De acordo com Sabrina, em situações como essa, de pouca ou nenhuma alimentação, o corpo humano aciona mecanismos para economizar energia e manter os sinais vitais.
"Ele reduz a taxa metabólica e começa a usar reservas de gordura que o nosso organismo tem para produzir energia, para conseguir ficar vivo. Isso pode explicar como ele conseguiu se manter por esse período, apesar dessa ingestão calórica extremamente baixa", avalia.
No entanto, o essencial para a sobrevivência de Pablo, segundo avalia Sabrina, foi ter conseguido encontrar uma fonte de água. "O corpo pode até resistir à falta de alimentos por alguns dias, mas a falta de água poderia ter sido letal em menos tempo. Mesmo que a quantidade de água fosse baixa, ela ajudou a evitar essa desidratação", pontua.
O professor Flávio Nascimento destaca que, provavelmente, a água encontrada por Pablo ao escavar ao solo não era propícia para o consumo humano.
"Como ele escavou à mão e encontrou a água a baixíssima profundidade, de centímetros, essa água realmente é imprópria. É diferente de água de poço, água de poço normalmente está mais protegida de contaminantes porque é mais profunda", detalha. "Ela pode salvar tua vida, mas pode trazer problemas gastrointestinais, relacionados a contaminação de fezes e minerais do solo. Mas serviu para sobrevivência do mesmo ".
Medo de não voltar para casa
Pablo e as demais vítimas são naturais do município de Itapipoca e foram para Itarema, a cerca de 90 quilômetros de distância, a trabalho. Eles trabalhavam na parte elétrica de uma obra de um posto de saúde.
Quando o posto de saúde onde ele trabalhava foi invadido, Pablo estava na companhia de outros três funcionários. Na ocasião, os criminosos fizeram os quatro de reféns e retiraram eles do local.

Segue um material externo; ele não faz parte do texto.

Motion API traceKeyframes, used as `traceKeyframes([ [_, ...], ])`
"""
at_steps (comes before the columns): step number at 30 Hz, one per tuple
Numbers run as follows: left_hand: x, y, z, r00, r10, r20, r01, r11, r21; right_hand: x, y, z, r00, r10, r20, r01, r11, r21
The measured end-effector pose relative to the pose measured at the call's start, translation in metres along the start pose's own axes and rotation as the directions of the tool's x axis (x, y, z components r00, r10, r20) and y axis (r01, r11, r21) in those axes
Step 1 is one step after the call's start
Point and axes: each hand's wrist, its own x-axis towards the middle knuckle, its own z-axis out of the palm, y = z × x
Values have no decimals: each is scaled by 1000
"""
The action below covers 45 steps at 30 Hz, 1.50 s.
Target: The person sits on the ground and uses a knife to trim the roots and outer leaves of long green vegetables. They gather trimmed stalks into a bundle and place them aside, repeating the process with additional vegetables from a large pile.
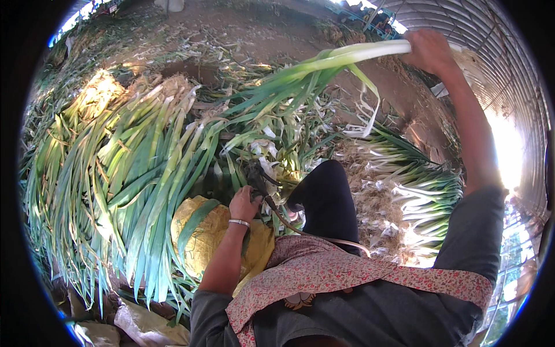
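High at the upper right, my right hand (429,51) grips a large green onion (362,53) by its white shank. Its leaves trail down to the left, and pale roots show past my fist. My left hand (245,204), with a band at the wrist, is closed around a dark air-gun-like tool (256,180) low in front of me. From that tool a thin hose (299,230) runs right across my lap; the tool's far end is hard to make out. Just left of my knee lie white peeled skins (265,148).
A thick pile of untrimmed green onions (143,173) covers the left side. Cleaner onions with white shanks (420,208) lie in a row at my right. A yellow sack (197,230) sits beside my left forearm. Leaf scraps litter the dirt floor (277,28).
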Motion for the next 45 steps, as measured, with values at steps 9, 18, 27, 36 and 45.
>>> traceKeyframes([
  [9, 70, 86, 46, 888, 280, -364, -315, 948, -40, -77, -8, -57, 996, -69, -64, 72, 997, 42],
  [18, 82, 132, 43, 950, 213, -226, -269, 929, -255, -138, 27, -41, 989, 100, 104, -123, 964, 237],
  [27, 33, -127, -191, 894, -206, -397, 439, 576, 690, -170, 64, 50, 853, 209, 477, -452, 753, 478],
  [36, -55, -275, -290, 637, -540, -549, 770, 447, 455, -182, 100, 96, 806, 260, 531, -536, 701, 471],
  [45, 31, -57, -141, 970, 244, 17, -224, 856, 466, -196, 45, 65, 753, 282, 594, -619, 609, 496],
])
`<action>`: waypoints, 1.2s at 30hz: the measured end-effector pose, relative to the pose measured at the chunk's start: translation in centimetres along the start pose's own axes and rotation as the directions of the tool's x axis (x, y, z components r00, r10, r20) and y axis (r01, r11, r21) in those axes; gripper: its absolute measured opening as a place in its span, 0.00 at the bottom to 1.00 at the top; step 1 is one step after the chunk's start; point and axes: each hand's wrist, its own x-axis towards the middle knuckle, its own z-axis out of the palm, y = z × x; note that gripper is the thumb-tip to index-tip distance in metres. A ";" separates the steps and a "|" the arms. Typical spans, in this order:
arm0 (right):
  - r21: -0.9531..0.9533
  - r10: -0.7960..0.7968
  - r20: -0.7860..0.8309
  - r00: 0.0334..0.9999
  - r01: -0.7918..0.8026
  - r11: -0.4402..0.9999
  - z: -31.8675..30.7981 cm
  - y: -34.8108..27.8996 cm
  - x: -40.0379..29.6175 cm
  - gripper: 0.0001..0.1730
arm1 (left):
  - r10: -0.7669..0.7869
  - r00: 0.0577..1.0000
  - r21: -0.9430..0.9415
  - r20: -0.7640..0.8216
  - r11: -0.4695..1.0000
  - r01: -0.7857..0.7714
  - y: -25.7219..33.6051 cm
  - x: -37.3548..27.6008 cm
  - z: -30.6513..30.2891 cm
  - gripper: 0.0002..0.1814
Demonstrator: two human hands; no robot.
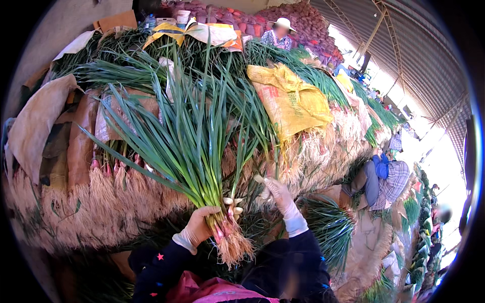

Durante o deslocamento, um dos trabalhadores, um rapaz de 20 anos, foi baleado. Ele chegou a ser atendido em um hospital, mas não resistiu aos ferimentos e morreu. As outras duas vítimas foram resgatadas ainda no sábado (14), dia do crime, porém Pablo ficou desaparecido até a última terça-feira (17).
"Ele não é uma pessoa de ficar saindo com amigos. Só acordava, ia para o trabalho. Se tivesse bico para fazer, fazia. Se não tivesse, ficava em casa com a esposa ou ia para a casa da mãe", disse um familiar à TV Verdes Mares.
Após ser encontrado com vida, Pablo foi devolvido à família, em um encontro acompanhado pela Polícia Civil do Ceará. Ao g1, um familiar que preferiu não se identificar disse que o jovem está com medo, mas feliz, pois está com a esposa e o filho.
"Ele continua assustado e fica calado com medo. Ao mesmo tempo, se encontra aliviado, pois voltou a conviver com a sua esposa e o filho. Ele teve medo de não mais retornar para casa", concluiu.
Trabalhador desaparecido por três dias se alimentou de caju e cavou buraco para achar água
Em nota, a Secretaria de Segurança Pública do Ceará (SSPDS) informou que a Delegacia Municipal de Itarema está responsável pela investigação dos crimes de homicídio, restrição de liberdade e desaparecimento.